Problem details: Starting at the line that contains "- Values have" and ending at the line that contains "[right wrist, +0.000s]", the lines below are to be given again exactly, with nothing added.

========

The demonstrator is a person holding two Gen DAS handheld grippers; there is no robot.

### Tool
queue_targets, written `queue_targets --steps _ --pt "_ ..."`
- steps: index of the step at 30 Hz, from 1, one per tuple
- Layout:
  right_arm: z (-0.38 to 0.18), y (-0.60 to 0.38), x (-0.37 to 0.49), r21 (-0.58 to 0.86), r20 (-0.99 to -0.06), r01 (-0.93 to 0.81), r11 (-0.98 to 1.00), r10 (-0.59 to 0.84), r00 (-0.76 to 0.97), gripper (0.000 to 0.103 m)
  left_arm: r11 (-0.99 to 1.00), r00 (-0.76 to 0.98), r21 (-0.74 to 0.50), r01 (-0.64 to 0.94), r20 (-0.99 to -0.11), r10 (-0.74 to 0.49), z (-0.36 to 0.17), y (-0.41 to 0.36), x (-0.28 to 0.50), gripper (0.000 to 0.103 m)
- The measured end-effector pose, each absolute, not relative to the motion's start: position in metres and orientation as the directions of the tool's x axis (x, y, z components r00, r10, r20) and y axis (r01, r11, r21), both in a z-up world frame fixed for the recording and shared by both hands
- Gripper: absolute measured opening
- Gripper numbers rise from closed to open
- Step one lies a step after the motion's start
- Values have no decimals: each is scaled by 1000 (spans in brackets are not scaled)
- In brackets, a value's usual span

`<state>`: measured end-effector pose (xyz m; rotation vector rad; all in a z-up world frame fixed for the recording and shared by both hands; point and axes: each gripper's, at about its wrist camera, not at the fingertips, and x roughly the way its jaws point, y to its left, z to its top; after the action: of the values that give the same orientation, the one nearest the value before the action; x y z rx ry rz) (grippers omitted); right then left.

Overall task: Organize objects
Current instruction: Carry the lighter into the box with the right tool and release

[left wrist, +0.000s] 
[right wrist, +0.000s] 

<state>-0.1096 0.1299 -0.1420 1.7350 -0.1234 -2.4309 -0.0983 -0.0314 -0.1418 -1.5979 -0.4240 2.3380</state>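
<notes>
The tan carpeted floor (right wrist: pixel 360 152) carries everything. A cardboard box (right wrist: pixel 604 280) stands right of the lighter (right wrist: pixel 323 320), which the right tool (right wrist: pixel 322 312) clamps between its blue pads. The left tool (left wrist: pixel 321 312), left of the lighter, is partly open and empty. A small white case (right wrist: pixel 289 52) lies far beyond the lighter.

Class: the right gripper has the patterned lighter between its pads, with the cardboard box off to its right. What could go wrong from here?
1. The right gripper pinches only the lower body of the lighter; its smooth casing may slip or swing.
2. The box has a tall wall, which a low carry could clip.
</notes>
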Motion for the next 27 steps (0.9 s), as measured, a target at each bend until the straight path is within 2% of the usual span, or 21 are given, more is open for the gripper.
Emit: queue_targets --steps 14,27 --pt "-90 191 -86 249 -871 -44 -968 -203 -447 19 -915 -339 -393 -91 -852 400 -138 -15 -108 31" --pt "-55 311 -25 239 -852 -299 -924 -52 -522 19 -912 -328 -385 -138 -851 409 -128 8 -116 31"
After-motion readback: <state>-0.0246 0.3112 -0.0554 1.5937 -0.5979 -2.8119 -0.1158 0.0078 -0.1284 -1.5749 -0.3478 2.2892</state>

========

Solution for this exercise:
- Values have no decimals: each is scaled by 1000 (spans in brackets are not scaled)
- In brackets, a value's usual span

`<state>`: measured end-effector pose (xyz m; rotation vector rad; all in a z-up world frame fixed for the recording and shared by both hands; point and axes: each gripper's, at about its wrist camera, not at the fingertips, and x roughly the way its jaws point, y to its left, z to its top; after the action: of the values that give the same orientation, the one nearest the value before the action; x y z rx ry rz) (grippers omitted); right then left.

Overall task: Organize objects
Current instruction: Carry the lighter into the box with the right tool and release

[left wrist, +0.000s] 
[right wrist, +0.000s] 

No more output is expected.